Produce an exact copy of the listing.
BEGIN SOURCE MATERIAL
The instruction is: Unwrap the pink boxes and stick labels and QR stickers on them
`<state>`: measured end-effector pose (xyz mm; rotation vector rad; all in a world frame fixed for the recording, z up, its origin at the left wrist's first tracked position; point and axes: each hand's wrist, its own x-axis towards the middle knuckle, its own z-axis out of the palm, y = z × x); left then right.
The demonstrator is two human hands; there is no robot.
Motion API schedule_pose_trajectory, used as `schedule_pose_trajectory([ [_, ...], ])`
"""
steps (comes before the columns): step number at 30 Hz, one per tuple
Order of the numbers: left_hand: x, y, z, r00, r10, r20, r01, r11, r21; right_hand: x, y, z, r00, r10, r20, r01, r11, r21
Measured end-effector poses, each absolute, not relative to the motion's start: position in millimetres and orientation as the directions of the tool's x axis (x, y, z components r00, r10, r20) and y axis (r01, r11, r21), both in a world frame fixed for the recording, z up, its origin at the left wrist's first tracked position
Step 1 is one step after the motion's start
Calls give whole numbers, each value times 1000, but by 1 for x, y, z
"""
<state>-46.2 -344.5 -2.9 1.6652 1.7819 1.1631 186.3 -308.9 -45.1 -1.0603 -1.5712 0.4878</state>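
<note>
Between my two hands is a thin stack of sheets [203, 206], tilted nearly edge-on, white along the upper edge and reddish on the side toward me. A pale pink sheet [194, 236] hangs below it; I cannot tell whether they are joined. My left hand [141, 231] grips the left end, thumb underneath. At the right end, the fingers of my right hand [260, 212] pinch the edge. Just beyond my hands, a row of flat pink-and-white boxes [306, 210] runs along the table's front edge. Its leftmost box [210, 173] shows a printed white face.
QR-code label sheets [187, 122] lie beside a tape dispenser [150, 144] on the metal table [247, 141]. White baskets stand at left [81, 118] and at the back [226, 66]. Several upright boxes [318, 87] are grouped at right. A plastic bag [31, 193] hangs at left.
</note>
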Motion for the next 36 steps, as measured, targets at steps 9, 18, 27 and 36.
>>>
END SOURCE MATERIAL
EXERCISE RESULT:
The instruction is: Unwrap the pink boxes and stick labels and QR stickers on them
`<state>`: measured end-effector pose (xyz mm; rotation vector rad; all in a world frame fixed for the recording, z up, its origin at the left wrist's first tracked position; point and axes: each hand's wrist, its own x-axis towards the middle knuckle, its own z-axis out of the palm, y = z × x); left then right.
The demonstrator is two human hands; there is no robot.
Motion API schedule_pose_trajectory, used as `schedule_pose_trajectory([ [_, ...], ])`
"""
steps (comes before the columns): step number at 30 Hz, one per tuple
Order of the numbers: left_hand: x, y, z, r00, r10, r20, r01, r11, r21; right_hand: x, y, z, r00, r10, r20, r01, r11, r21
Measured end-effector poses, each absolute, not relative to the motion's start: position in millimetres and orientation as the directions of the tool's x axis (x, y, z components r00, r10, r20) and y axis (r01, r11, r21), both in a world frame fixed for the recording, z up, its origin at the left wrist's first tracked position
Step 1 is one step after the motion's start
Calls give whole numbers, each value times 1000, but by 1 for x, y, z
"""
<state>-46.2 -344.5 -2.9 1.6652 1.7819 1.1631 186.3 -308.9 -45.1 -1.0603 -1.5712 0.4878</state>
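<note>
Between my two hands is a thin stack of sheets [203, 206], tilted nearly edge-on, white along the upper edge and reddish on the side toward me. A pale pink sheet [194, 236] hangs below it; I cannot tell whether they are joined. My left hand [141, 231] grips the left end, thumb underneath. At the right end, the fingers of my right hand [260, 212] pinch the edge. Just beyond my hands, a row of flat pink-and-white boxes [306, 210] runs along the table's front edge. Its leftmost box [210, 173] shows a printed white face.
QR-code label sheets [187, 122] lie beside a tape dispenser [150, 144] on the metal table [247, 141]. White baskets stand at left [81, 118] and at the back [226, 66]. Several upright boxes [318, 87] are grouped at right. A plastic bag [31, 193] hangs at left.
</note>
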Motion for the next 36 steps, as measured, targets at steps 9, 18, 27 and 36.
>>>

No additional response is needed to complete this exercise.